- Task item
Line for line, the listing below is to be transcribed exactly.
START Data excerpt
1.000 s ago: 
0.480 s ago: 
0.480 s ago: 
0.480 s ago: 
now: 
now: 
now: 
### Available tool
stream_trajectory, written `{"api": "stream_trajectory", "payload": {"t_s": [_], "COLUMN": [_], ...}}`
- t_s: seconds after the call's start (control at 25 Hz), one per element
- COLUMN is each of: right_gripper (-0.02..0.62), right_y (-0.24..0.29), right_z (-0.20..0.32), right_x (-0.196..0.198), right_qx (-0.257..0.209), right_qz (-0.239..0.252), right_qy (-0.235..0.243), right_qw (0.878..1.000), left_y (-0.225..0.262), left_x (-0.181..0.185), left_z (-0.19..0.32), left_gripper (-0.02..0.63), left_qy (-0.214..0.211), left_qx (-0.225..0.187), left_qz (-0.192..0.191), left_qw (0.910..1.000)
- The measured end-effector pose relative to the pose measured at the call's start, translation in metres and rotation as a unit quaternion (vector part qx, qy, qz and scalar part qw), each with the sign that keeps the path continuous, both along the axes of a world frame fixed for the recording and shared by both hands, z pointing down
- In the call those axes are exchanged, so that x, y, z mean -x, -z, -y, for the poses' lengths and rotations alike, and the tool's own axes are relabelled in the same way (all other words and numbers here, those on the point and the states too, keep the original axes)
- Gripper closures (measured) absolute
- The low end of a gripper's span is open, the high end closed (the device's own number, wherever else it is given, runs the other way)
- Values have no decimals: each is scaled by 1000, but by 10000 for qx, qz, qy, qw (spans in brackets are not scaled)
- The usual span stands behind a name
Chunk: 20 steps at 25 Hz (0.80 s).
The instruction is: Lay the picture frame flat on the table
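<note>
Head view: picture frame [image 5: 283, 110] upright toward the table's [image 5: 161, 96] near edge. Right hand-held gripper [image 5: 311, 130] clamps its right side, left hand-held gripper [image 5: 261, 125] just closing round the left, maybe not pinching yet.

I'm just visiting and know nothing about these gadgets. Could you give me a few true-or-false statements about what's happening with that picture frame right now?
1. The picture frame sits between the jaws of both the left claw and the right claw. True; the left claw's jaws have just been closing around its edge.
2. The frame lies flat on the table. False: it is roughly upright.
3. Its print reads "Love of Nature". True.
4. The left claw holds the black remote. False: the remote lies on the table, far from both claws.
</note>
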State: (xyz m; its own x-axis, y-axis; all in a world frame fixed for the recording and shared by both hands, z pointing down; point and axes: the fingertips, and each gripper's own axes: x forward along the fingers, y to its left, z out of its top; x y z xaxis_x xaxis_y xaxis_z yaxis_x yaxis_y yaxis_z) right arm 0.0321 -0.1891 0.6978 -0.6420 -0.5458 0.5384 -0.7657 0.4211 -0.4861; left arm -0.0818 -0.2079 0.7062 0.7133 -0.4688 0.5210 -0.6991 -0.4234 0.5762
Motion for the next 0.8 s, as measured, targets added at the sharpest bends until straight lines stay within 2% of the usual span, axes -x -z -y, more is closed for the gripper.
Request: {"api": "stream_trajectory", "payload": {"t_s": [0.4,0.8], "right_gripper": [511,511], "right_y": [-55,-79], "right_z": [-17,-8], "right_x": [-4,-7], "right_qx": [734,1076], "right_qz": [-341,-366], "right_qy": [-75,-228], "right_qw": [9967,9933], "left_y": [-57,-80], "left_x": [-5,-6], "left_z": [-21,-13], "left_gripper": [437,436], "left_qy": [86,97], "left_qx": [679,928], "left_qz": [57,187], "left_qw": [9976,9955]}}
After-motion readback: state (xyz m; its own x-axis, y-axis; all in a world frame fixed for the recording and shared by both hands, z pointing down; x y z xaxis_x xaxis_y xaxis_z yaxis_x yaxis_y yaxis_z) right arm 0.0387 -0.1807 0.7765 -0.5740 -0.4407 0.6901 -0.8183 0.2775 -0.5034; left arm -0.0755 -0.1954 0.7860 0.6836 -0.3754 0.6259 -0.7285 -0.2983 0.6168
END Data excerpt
- Exercise solution
1.000 s ago: 
0.480 s ago: 
0.480 s ago: 
0.480 s ago: 
now: 
now: 
now: 
### Available tool
stream_trajectory, written `{"api": "stream_trajectory", "payload": {"t_s": [_], "COLUMN": [_], ...}}`
- t_s: seconds after the call's start (control at 25 Hz), one per element
- COLUMN is each of: right_gripper (-0.02..0.62), right_y (-0.24..0.29), right_z (-0.20..0.32), right_x (-0.196..0.198), right_qx (-0.257..0.209), right_qz (-0.239..0.252), right_qy (-0.235..0.243), right_qw (0.878..1.000), left_y (-0.225..0.262), left_x (-0.181..0.185), left_z (-0.19..0.32), left_gripper (-0.02..0.63), left_qy (-0.214..0.211), left_qx (-0.225..0.187), left_qz (-0.192..0.191), left_qw (0.910..1.000)
- The measured end-effector pose relative to the pose measured at the call's start, translation in metres and rotation as a unit quaternion (vector part qx, qy, qz and scalar part qw), each with the sign that keeps the path continuous, both along the axes of a world frame fixed for the recording and shared by both hands, z pointing down
- In the call those axes are exchanged, so that x, y, z mean -x, -z, -y, for the poses' lengths and rotations alike, and the tool's own axes are relabelled in the same way (all other words and numbers here, those on the point and the states too, keep the original axes)
- Gripper closures (measured) absolute
- The low end of a gripper's span is open, the high end closed (the device's own number, wherever else it is given, runs the other way)
- Values have no decimals: each is scaled by 1000, but by 10000 for qx, qz, qy, qw (spans in brackets are not scaled)
- The usual span stands behind a name
Chunk: 20 steps at 25 Hz (0.80 s).
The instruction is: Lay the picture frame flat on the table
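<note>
Head view: picture frame [image 5: 283, 110] upright toward the table's [image 5: 161, 96] near edge. Right hand-held gripper [image 5: 311, 130] clamps its right side, left hand-held gripper [image 5: 261, 125] just closing round the left, maybe not pinching yet.

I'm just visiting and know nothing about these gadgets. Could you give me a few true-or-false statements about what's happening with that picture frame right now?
1. The picture frame sits between the jaws of both the left claw and the right claw. True; the left claw's jaws have just been closing around its edge.
2. The frame lies flat on the table. False: it is roughly upright.
3. Its print reads "Love of Nature". True.
4. The left claw holds the black remote. False: the remote lies on the table, far from both claws.
</note>
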State: (xyz m; its own x-axis, y-axis; all in a world frame fixed for the recording and shared by both hands, z pointing down; point and axes: the fingertips, and each gripper's own axes: x forward along the fingers, y to its left, z out of its top; x y z xaxis_x xaxis_y xaxis_z yaxis_x yaxis_y yaxis_z) right arm 0.0321 -0.1891 0.6978 -0.6420 -0.5458 0.5384 -0.7657 0.4211 -0.4861; left arm -0.0818 -0.2079 0.7062 0.7133 -0.4688 0.5210 -0.6991 -0.4234 0.5762
Motion for the next 0.8 s, as measured, targets added at the sharpest bends until straight lines stay within 2% of the usual span, axes -x -z -y, more is closed for the gripper.
Request: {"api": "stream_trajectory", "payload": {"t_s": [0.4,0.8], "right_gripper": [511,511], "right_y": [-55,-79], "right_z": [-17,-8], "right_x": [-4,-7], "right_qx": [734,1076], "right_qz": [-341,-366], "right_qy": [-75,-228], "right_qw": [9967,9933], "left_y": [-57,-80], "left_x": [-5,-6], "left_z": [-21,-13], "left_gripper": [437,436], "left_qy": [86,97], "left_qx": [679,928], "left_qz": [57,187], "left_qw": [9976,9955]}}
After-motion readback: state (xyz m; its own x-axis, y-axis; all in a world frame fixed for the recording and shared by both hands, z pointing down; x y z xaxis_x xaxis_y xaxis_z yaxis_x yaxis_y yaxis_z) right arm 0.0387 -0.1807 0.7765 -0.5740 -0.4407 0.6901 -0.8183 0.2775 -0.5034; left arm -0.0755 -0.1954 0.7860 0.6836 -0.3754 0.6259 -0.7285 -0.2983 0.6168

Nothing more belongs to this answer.